Since I think that a number of people might prefer my implementation, I decided to host Bla-bla List myself in a similar fashion as Ta-da.

I'm quite interested in rich internet technologies and I'm planning on building a number of other client-side tools that communicate directly with the REST back-end. For instance: an Ajax and a Xul version of the current GUI, a MacOSX Tiger Dashboard widget, IDE plugins (IDEA, Eclipse, Netbeans), a Gnome applet, a mobile phone version, ...

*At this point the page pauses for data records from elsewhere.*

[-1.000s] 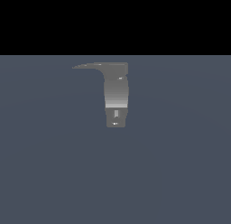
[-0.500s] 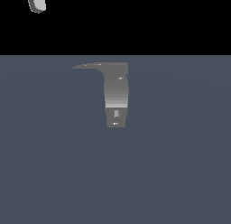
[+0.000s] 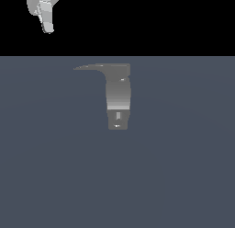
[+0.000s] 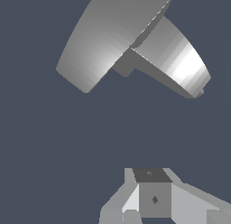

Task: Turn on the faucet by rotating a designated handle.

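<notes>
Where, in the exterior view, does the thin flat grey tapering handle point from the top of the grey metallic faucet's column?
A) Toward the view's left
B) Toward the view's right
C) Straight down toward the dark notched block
A: the thin flat grey tapering handle runs from the top of the grey metallic faucet to a tip on the exterior view's left.

This is no real room but a bare simulated test scene. A flat, slate-blue worktop [image 3: 183,176] without texture, edge or grain fills the lower part of the exterior view, and above it lies plain black (no wall or window to place it). The only fixture is a grey faucet [image 3: 118,96], shaded in smooth bands like a computer model. A pale, blocky claw [image 3: 45,15] hangs against the black at the exterior view's left.
</notes>
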`<state>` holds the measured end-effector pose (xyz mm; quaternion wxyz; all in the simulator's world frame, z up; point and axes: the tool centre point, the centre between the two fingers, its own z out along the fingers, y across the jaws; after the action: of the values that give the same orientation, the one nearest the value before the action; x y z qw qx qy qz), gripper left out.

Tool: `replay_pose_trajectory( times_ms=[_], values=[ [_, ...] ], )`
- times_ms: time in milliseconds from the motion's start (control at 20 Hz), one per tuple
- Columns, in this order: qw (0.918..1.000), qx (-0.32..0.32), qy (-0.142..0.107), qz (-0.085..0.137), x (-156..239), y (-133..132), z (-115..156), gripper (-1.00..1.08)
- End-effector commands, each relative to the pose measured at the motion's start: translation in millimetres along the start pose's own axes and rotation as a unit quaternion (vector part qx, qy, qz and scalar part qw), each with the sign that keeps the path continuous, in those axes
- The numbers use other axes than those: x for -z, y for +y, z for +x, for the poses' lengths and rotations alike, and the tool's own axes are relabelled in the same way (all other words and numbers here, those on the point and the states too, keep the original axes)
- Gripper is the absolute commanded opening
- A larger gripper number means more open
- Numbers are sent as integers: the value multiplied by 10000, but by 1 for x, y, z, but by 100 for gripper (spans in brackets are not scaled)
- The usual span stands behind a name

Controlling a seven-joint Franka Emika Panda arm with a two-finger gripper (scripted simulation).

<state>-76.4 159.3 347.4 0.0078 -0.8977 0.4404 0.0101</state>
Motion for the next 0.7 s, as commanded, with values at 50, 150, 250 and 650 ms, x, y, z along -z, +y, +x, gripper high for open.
replay_pose_trajectory(
  times_ms=[50,150,250,650],
  values=[
    [9994,-357,8,9,-9,-16,9,-100],
    [9984,-559,14,12,-15,-25,15,-100],
    [9971,-762,20,14,-20,-34,21,-100],
    [9869,-1615,52,18,-43,-67,51,-100]
  ],
)
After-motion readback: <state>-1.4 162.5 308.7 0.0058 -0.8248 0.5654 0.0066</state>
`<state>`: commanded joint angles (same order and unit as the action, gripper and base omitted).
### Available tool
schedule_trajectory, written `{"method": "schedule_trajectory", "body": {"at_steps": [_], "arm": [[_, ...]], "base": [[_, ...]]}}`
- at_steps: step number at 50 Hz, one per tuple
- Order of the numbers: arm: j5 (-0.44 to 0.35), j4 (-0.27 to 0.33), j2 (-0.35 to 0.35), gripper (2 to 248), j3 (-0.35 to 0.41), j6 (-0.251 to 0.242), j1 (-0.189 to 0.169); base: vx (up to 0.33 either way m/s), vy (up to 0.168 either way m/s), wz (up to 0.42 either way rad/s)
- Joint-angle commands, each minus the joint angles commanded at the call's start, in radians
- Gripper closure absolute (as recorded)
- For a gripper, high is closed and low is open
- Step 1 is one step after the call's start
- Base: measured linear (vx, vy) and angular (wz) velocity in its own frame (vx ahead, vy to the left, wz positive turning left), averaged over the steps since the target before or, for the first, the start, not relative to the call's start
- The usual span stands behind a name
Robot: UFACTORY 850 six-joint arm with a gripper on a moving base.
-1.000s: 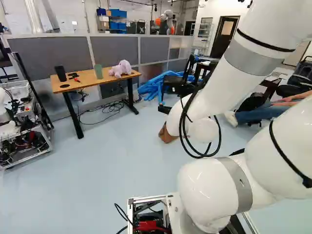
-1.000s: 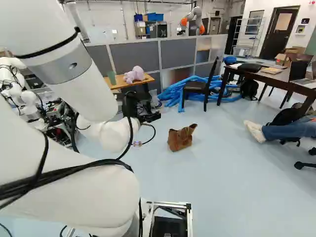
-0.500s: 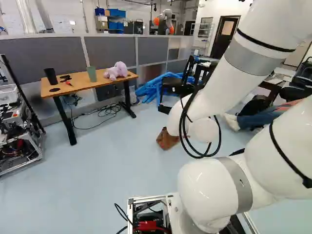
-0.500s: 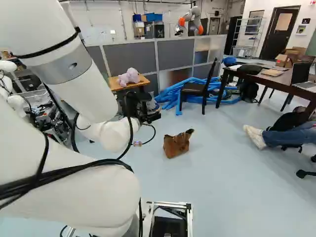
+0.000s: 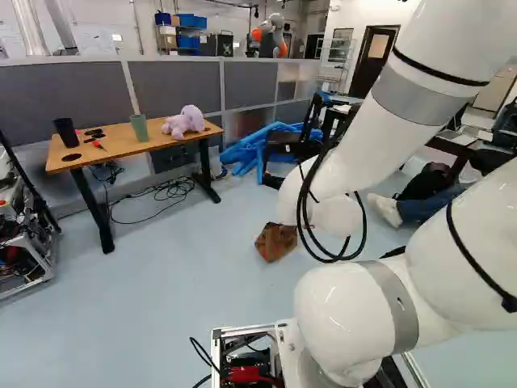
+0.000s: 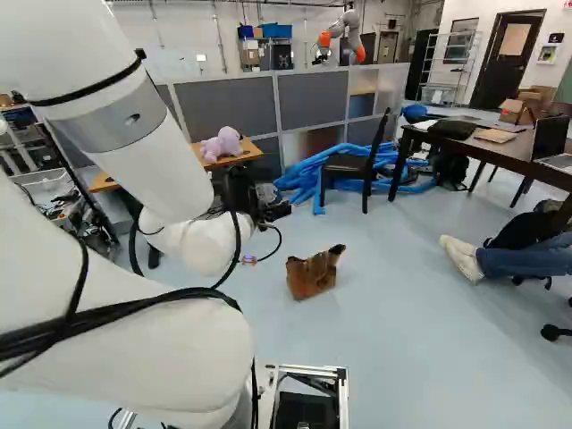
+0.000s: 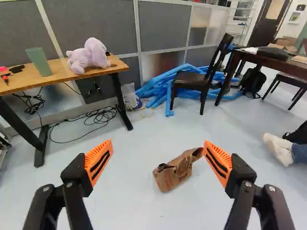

This will make the application much more useful and provide an open-source comparison base for these technologies.

Have fun with Bla-bla!

posted by Geert Bevin in Java on Mar 18, 2005 5:39 PM : 63 comments [permalink]
 

Comments

Re: Bla-bla: Ta-da in Java (and Laszlo and RIFE)
Excellent work! Thanks for this!
Re: Bla-bla: Ta-da in Java (and Laszlo and RIFE)
Looks very good. I have already showed this to a non-techie friend and they loved it, so I think that's a good sign. Managing public/private lists is a breeze. The dragging/dropping list items is a bit difficult because there's no visual indicator of where in the list it's going to drop (sometimes I drag and drop it in a position one-off from where I meant), but even so it's a nice feature to have.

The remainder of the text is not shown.